Ways To Be More Green With Your Water Usage….
1. Drip Drip Drip
Dripping faucets can waste gallons and gallons of water every day. A leaky toilet can use 90,000 gallons of water in a month. You solve this by changing the washers on your sinks and showers, or get new washer-less faucets. Of course, the easiest and cheapest way to start saving water is to properly maintain your sinks, showers, etc.
2. Good water habits
Try to stay aware of this precious resource disappearing while brushing your teeth or shaving and always wash laundry and dishes with full loads. When washing dishes by hand, fill up the sink and turn off the water. Take shorter showers or, if you have good friends, shower with a friend. To put things in perspective, take a quick look at your next water bill when it arrives. It probably won’t be costing you too much, but the average household consumes multiple thousands of gallons each month. See if you can make this number go down.
3. Stay off the bottle
Bottled water sucks. In most first-world countries, the tap water is provided by a government utility and is tested regularly. Water tests have shown in many municipalities, tap water is actually better than bottled water. Bottled water is not as well regulated and studies have shown that it is not even particularly pure. Most bottled water doesn’t come from an “Artesian spring” and is just tap water anyhow. Coca Cola is known for adding salt to Dasani bottled water so now you get salt from water not just the local fast food restaurant. Reasons to avoid Bottled water are because it is even more expensive per gallon than gasoline, bottled water incurs a huge carbon footprint from its transportation, and the discarded bottles do not decompose. If you want to carry your water with you, get a filtered water bottle and fill it up as you go. Having a filter built into your water bottle will allow you to re-use the bottle and get great taste for free! If your water at home tastes funny, don’t worry cause your filtered water bottle will remove the bad taste, bad odor, and chlorine chemicals.
4. Harvest your rainwater
Put a rain barrel on your downspouts and use this water for irrigation. Rain cisterns come in all shapes and sizes ranging from large underground systems to smaller, freestanding ones.
5. At the car wash
Car washes are often more efficient than home washing and treat their water rather than letting it straight into the sewer system.
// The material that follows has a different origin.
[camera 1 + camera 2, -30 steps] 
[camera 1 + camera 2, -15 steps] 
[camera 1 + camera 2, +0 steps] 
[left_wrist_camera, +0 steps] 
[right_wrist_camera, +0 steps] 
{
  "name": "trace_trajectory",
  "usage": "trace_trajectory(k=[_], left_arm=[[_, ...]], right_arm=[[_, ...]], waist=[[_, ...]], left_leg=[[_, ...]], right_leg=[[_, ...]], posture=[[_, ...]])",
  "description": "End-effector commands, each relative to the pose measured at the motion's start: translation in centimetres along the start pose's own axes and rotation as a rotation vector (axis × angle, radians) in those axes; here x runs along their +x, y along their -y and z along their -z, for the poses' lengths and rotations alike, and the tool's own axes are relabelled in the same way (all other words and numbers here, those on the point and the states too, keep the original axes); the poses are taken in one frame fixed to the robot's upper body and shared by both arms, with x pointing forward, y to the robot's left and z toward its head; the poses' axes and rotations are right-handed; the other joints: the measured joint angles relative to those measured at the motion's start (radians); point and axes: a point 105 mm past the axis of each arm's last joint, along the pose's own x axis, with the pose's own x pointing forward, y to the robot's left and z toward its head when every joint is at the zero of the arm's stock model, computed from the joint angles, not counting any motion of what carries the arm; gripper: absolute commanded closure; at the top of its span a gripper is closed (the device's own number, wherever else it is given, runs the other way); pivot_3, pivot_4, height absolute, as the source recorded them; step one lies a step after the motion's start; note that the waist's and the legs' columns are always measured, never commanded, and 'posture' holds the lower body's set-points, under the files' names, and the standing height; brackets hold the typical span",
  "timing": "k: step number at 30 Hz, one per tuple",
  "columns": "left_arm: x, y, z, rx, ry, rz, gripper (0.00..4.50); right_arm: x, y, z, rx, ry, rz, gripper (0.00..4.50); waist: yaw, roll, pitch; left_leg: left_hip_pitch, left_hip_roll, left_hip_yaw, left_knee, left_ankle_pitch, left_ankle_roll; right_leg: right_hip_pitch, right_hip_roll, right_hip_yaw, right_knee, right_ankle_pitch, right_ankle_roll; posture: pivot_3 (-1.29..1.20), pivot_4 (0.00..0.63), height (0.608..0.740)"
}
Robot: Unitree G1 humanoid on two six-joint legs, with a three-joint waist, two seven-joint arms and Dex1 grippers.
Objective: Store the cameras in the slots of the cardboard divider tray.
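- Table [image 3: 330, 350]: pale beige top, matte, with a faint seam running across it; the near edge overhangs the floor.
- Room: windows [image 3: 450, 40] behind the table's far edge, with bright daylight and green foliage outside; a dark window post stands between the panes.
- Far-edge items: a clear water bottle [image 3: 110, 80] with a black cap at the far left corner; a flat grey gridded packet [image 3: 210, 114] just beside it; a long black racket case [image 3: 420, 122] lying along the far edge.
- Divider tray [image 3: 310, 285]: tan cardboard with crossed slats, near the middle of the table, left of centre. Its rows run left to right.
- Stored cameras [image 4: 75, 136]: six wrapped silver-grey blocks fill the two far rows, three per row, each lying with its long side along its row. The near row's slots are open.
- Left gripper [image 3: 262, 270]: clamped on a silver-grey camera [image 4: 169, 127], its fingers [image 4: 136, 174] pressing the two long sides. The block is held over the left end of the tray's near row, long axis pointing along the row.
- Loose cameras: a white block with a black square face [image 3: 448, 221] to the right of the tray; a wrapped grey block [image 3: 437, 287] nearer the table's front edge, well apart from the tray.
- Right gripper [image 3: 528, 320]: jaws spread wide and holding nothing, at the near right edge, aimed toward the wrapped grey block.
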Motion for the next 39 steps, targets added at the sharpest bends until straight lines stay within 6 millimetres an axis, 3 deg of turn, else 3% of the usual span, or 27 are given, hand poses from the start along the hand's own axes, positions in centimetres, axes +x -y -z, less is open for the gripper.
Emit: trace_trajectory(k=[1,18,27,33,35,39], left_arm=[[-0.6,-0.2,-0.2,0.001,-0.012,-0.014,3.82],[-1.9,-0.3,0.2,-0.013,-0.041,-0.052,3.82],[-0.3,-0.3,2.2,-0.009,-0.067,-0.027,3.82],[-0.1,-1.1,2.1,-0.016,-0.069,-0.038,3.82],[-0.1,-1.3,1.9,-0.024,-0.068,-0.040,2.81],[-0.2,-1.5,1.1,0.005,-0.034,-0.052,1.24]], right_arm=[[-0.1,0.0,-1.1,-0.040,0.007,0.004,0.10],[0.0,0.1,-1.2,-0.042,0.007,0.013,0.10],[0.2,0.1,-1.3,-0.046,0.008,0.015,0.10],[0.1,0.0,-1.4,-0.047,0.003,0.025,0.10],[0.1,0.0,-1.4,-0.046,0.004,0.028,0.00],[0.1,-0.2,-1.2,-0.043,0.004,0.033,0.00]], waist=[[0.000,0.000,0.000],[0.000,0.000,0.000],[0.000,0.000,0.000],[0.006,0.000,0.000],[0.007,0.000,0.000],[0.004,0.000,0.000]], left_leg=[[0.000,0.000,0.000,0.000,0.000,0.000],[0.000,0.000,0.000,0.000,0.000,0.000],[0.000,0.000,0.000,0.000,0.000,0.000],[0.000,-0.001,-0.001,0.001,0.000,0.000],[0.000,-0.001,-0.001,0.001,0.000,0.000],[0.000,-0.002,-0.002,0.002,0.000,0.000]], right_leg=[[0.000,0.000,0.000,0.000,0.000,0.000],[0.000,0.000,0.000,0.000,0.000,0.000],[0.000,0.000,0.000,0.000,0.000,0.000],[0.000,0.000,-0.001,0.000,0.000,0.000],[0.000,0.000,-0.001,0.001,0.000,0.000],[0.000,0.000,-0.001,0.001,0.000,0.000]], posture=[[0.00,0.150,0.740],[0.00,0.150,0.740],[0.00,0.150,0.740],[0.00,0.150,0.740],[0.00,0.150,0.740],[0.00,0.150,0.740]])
But check to make sure that they clean and recycle the water.
6. Keep your eyes open
Report broken pipes, open hydrants, and excessive waste. Don’t be shy about pointing out leaks to your friends and family members, either. They might have tuned out the dripping sound a long time ago.
7. Don’t spike the punch
Water sources have to be protected. In many closed loop systems like those in cities around the Great Lakes, waste water is returned to the Lake that fresh water comes out of. Don’t pour chemicals down drains, or flush drugs down toilets; it could come back in diluted form in your water.